Comments inline.

Luciano Resende wrote:
Hi

  Currently, the SCADomain uses the following signature for newInstance :
     public static SCADomain newInstance(String domainURI, String
contributionLocation, String...composites)
  And sample applications are using like :
     SCADomain domain = SCADomain.newInstance("http://calc";, ".", "
Calculator.composite");


Most samples are not even doing that, they're using the simpler form:
SCADomain domain = SCADomain.newInstance("Sample.composite");
basically the equivalent of the former:
SCARuntime.start("Sample.composite");

  I have a quick question :

  - Why we would need to specify multiple composites from one same
contribution ?

Having multiple composites from a contribution as deployables is allowed by the spec. I don't think we can have a limitation one-contribution / one-deployable.

Currently we have the getDeployables from a contribution that
would give you all deployable composites based on contribution metadata side
file ( sca-contribution.xml)

Right, you can specify the deployables in sca-contribution.xml, but the current SCADomain API provides a simpler Java based alternative for clients and saves you from having to write that file or using an administration tool to add deployable composites. You are actually proposing a variation of this API later in this email so I'm assuming that you find it useful :)

or in the case that file is not available, it
would promote all composites to be deployable.

Adding all composites in a contribution to the domain automatically is a recipe for trouble. This will basically force you to write an empty sca-contribution.xml in all contributions that contribution artifacts that you want to reuse across applications, to prevent them to be added automatically to the domain as top-level composites. Also most of the times if you have multiple composites in a contribution, chances are that one will include or use another as an implementation, causing a collision error in the include case, and going against the original intent in the second case.


Can that be used instead ? If
so, do we need to pass the deployable composites at al ?

No we should be able to create an SCADomain without passing composites. If no composites are passed then you must have an sca-contribution.xml file in your contribution. This file will serve two purposes: (a) indicate the actual location of the contribution (we currently use the composite file to determine that location)
(b) declare the deployables.
We'll just need to make a small change to SCADomain to implement (a).

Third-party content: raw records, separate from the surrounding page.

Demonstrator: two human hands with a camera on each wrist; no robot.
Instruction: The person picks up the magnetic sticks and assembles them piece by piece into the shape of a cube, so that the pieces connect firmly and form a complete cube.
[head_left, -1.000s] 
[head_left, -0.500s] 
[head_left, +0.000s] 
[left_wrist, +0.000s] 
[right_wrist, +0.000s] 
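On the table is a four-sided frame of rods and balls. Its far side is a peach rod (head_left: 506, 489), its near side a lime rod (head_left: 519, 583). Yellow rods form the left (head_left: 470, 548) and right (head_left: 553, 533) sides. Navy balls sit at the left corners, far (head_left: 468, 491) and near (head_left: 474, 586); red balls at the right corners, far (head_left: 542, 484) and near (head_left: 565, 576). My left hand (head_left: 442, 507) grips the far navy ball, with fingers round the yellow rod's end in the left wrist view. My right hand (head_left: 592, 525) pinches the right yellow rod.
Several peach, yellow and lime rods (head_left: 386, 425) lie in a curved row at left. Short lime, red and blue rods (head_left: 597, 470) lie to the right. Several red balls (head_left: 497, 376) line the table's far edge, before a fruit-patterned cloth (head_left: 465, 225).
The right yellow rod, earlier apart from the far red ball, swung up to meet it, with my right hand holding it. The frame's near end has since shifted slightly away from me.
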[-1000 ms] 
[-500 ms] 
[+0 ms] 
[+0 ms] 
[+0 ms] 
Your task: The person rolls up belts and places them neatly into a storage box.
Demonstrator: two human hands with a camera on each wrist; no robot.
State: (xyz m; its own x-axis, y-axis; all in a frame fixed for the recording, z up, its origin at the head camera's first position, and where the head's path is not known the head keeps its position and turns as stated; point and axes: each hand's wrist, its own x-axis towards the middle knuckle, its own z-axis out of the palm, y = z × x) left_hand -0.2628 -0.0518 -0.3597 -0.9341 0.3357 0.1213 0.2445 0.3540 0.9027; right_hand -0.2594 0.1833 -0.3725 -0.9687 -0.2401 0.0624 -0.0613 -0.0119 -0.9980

  Also, I'd suggest to have something more towards the code below :

     SCADomain.newInstance(domainURI);
     SCADomain.addContribution(uri, location);
     SCADomain.addComposite(composite);

  This would probably also be more aligned to the spec...

Thoughts ?


This is starting to look like an SCA domain administration API (a mix of the current ContributionService and a DomainService). You'll need methods like add/remove/find contribution, add/remove/find deployable composite, getDomainComposite() etc, going beyond the needs of a simple client that wants to bootstrap a runtime. The current o.a.t.host.embedded.SCADomain is a simple bootstrapping class meant to replace the SCARuntime.start(composite) that we had before, it is not meant to be a full blown administration API. What you are proposing is nice, but for different use cases, so I would suggest to have this separate from the small and simple o.a.t.host.embedded.SCADomain.